Cela a intensifié le cycle de l'eau et généré une atmosphère plus chaude et plus humide. Dans ces conditions, la vapeur d'eau a atteint les couches supérieures de l'atmosphère, où elle était plus vulnérable au rayonnement solaire, qui la décomposait en atomes d'hydrogène et d'oxygène.
Étant très légers, les atomes d'hydrogène pourraient s'échapper plus facilement dans l'espace, contribuant ainsi à la perte d'eau de la planète .
L'équipe de recherche estime que la perte d'hydrogène pendant les périodes de forte obliquité pourrait expliquer la disparition d'une quantité d'eau équivalente à un océan global d'environ 80 mètres de profondeur. Cette valeur coïncide avec la limite inférieure des estimations de la quantité d'eau que Mars contenait autrefois. « Bien que cela puisse paraître modeste comparé à la Terre, sur Mars, cela représente une fraction significative de son ancienne eau ; son impact est donc significatif », commente Gabriella Gilli.
Le climat de la planète rouge L'outil clé utilisé dans cette étude, le Mars Planetary Climate Model (Mars-PCM ), a été initialement développé par le Laboratoire de Météorologie Dynamique à Paris, en collaboration avec d'autres institutions internationales.

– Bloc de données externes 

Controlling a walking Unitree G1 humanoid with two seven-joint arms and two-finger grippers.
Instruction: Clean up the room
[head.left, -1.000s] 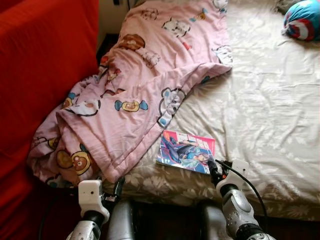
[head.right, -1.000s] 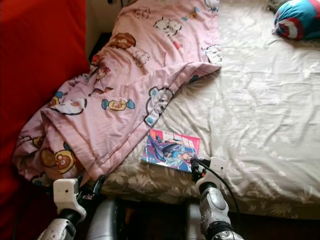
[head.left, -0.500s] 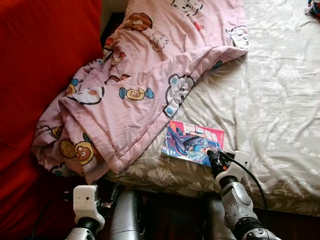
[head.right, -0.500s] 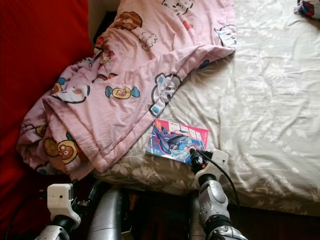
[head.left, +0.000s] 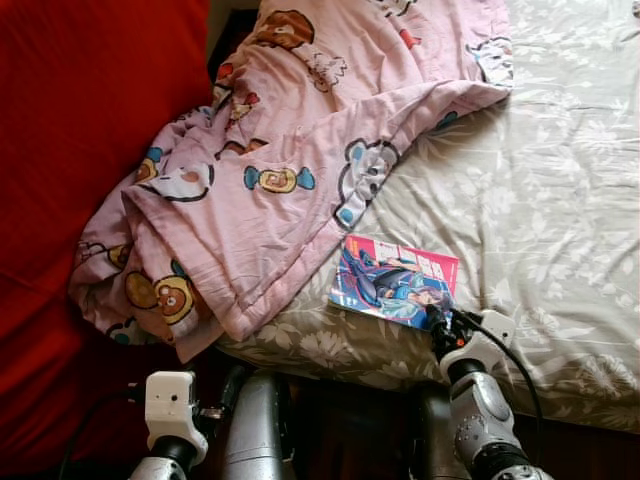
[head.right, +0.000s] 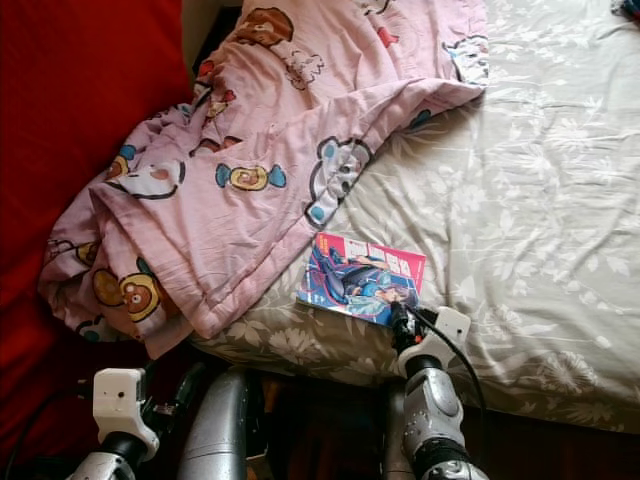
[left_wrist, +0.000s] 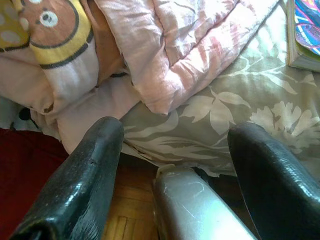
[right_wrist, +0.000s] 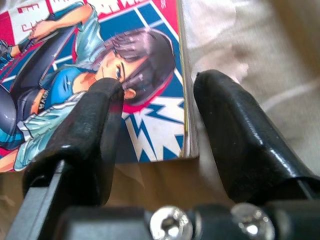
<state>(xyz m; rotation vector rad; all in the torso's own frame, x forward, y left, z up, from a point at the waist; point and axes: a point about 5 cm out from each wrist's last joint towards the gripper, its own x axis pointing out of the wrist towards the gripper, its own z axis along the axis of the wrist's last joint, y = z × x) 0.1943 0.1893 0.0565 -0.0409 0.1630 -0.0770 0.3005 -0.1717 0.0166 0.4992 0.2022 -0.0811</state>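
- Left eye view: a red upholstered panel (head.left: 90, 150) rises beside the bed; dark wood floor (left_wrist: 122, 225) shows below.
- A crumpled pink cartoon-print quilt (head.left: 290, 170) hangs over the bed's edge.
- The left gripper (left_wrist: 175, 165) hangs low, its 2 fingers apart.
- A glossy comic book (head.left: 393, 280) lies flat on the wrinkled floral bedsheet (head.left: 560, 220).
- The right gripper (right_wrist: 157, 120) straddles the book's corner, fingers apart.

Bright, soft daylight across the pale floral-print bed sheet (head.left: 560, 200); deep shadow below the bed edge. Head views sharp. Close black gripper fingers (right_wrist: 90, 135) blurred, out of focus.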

Pour cette étude, l'IAA-CSIC a incorporé des améliorations fondamentales au modèle climatique global de Mars, y compris de nouveaux composés et réactions chimiques qui ont permis, pour la première fois, de reproduire avec précision les observations de fuite d'hydrogène réalisées, entre autres, par les missions Maven (NASA) et Mars Express (ESA).

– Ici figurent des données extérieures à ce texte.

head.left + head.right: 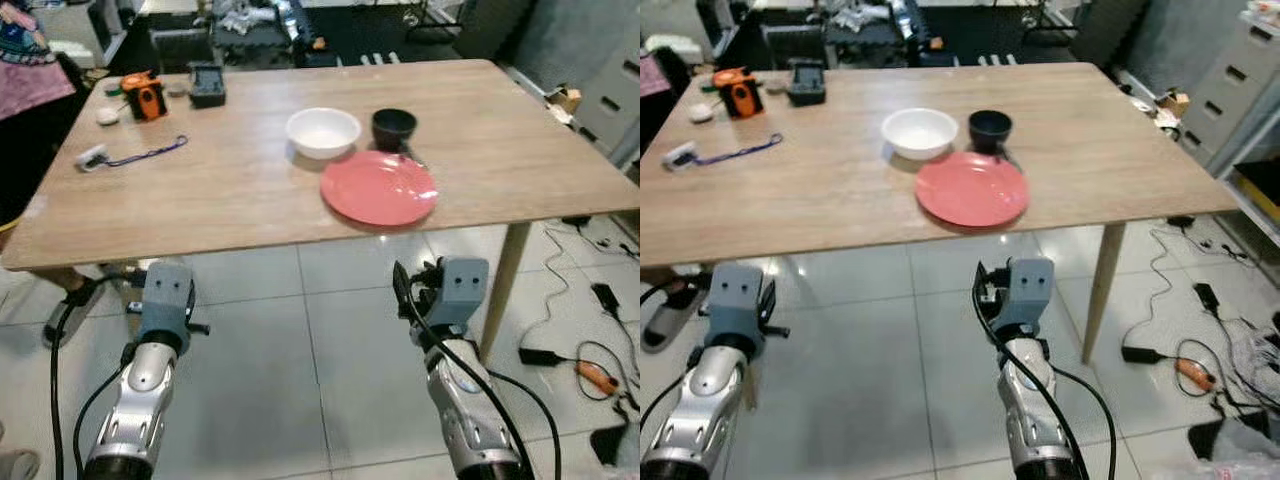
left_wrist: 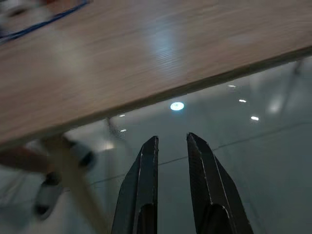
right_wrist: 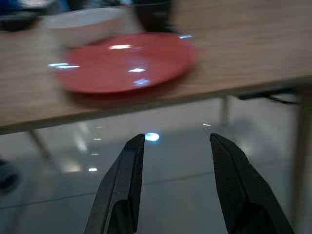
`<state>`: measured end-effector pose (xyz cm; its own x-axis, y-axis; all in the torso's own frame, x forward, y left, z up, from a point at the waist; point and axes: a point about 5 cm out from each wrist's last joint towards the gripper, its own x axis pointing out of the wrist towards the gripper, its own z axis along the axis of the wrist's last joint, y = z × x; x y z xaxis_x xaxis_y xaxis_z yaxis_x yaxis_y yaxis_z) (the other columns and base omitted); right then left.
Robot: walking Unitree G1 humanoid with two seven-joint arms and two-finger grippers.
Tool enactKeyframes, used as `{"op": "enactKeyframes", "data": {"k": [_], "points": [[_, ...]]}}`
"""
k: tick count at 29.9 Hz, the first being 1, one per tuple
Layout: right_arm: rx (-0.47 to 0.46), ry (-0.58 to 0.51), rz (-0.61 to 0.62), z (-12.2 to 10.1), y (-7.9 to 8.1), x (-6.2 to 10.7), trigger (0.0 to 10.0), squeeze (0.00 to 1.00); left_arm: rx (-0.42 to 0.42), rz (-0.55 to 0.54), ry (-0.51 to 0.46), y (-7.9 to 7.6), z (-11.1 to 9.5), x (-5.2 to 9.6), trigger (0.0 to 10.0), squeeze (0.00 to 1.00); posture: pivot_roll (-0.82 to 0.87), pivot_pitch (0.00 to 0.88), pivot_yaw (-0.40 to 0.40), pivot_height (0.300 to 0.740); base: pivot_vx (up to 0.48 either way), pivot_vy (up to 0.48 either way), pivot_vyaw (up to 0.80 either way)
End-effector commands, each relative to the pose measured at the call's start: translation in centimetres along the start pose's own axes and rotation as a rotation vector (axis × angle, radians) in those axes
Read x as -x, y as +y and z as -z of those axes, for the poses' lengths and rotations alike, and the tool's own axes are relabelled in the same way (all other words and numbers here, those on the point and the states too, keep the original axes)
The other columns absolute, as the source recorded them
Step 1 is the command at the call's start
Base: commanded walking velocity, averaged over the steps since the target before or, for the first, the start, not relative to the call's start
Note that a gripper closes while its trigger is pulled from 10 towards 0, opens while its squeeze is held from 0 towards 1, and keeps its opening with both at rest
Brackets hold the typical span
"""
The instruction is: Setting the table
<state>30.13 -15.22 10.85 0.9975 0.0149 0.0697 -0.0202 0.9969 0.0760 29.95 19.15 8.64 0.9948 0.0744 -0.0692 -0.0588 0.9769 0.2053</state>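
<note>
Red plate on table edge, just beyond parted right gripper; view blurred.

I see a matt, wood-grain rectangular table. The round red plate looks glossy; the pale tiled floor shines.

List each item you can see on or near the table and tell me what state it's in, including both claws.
Round red plate: flat on the wooden table, empty, near the front edge.
White bowl: upright, empty, behind the plate.
Small black bowl: upright, beside the white bowl.
Blue lanyard: lying loose on the table.
Left claw: below table edge, fingers slightly apart, empty.
Right claw: below the plate, open, empty.
</note>
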Motion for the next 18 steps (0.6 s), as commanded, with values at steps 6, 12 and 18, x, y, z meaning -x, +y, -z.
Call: {"op": "enactKeyframes", "data": {"k": [6,12,18], "points": [[-0.002,0.007,0.017,0.1,-0.1,0.0,10.0,0.00,-0.016,-0.001,-0.007,0.2,-0.2,0.2,10.0,0.00,0.02,0.036,0.051,0.740,0.480,0.000,-0.67],[-0.016,-0.034,0.012,-1.0,0.2,-0.3,10.0,0.00,-0.066,0.023,-0.097,-0.1,-2.2,0.0,10.0,0.00,0.02,0.039,0.049,0.740,0.480,0.000,0.00],[-0.033,-0.070,-0.003,-2.2,0.6,-0.7,10.0,0.00,-0.127,0.049,-0.242,-0.2,-5.7,-0.1,10.0,0.00,0.03,0.041,0.046,0.740,0.480,0.000,0.00]]}}
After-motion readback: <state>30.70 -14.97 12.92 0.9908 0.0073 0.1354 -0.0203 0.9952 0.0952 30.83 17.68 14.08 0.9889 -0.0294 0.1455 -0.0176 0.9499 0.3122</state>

L'équipe a également réalisé des simulations qui montrent comment les changements dans l'inclinaison de l'axe martien ont influencé la perte d'eau dans l'espace .
« Nos résultats indiquent que l'échappement d'hydrogène a joué un rôle plus important dans le processus de séchage de Mars qu'on ne le pensait auparavant, ce qui est essentiel pour reconstituer la quantité d'eau que la planète a perdue dans l'espace tout au long de son histoire », explique Francisco González-Galindo.

Le rover Perseverance a découvert plusieurs roches depuis son arrivée sur Mars. Photo : iStock
Dans ce contexte, l'étude a des implications astrobiologiques, car comprendre comment les changements dans l'inclinaison de l'axe de la planète ont intensifié le cycle de l'eau et favorisé sa perte dans l'espace nous permet d'affiner la recherche de périodes possibles pendant lesquelles Mars aurait pu être habitable .
« Savoir quand et comment les bonnes conditions sont apparues – et quand elles ont cessé d’exister – est essentiel pour évaluer si la planète rouge aurait pu abriter la vie à un moment donné de son histoire », souligne Gilli.
En outre, l’étude met également en évidence à quel point les paramètres orbitaux peuvent transformer le climat d’une planète.
« Alors que sur Terre les variations sont faibles grâce à la stabilisation exercée par la Lune, sur Mars elles ont provoqué des changements drastiques qui ont affecté l'eau, l'atmosphère et, en fin de compte, son potentiel à soutenir la vie », explique González-Galindo.
« Cette vision à long terme du changement climatique planétaire offre également un aperçu précieux de la fragilité des équilibres qui rendent l’habitabilité possible et souligne l’importance de protéger notre planète », conclut Gabriela Gilli.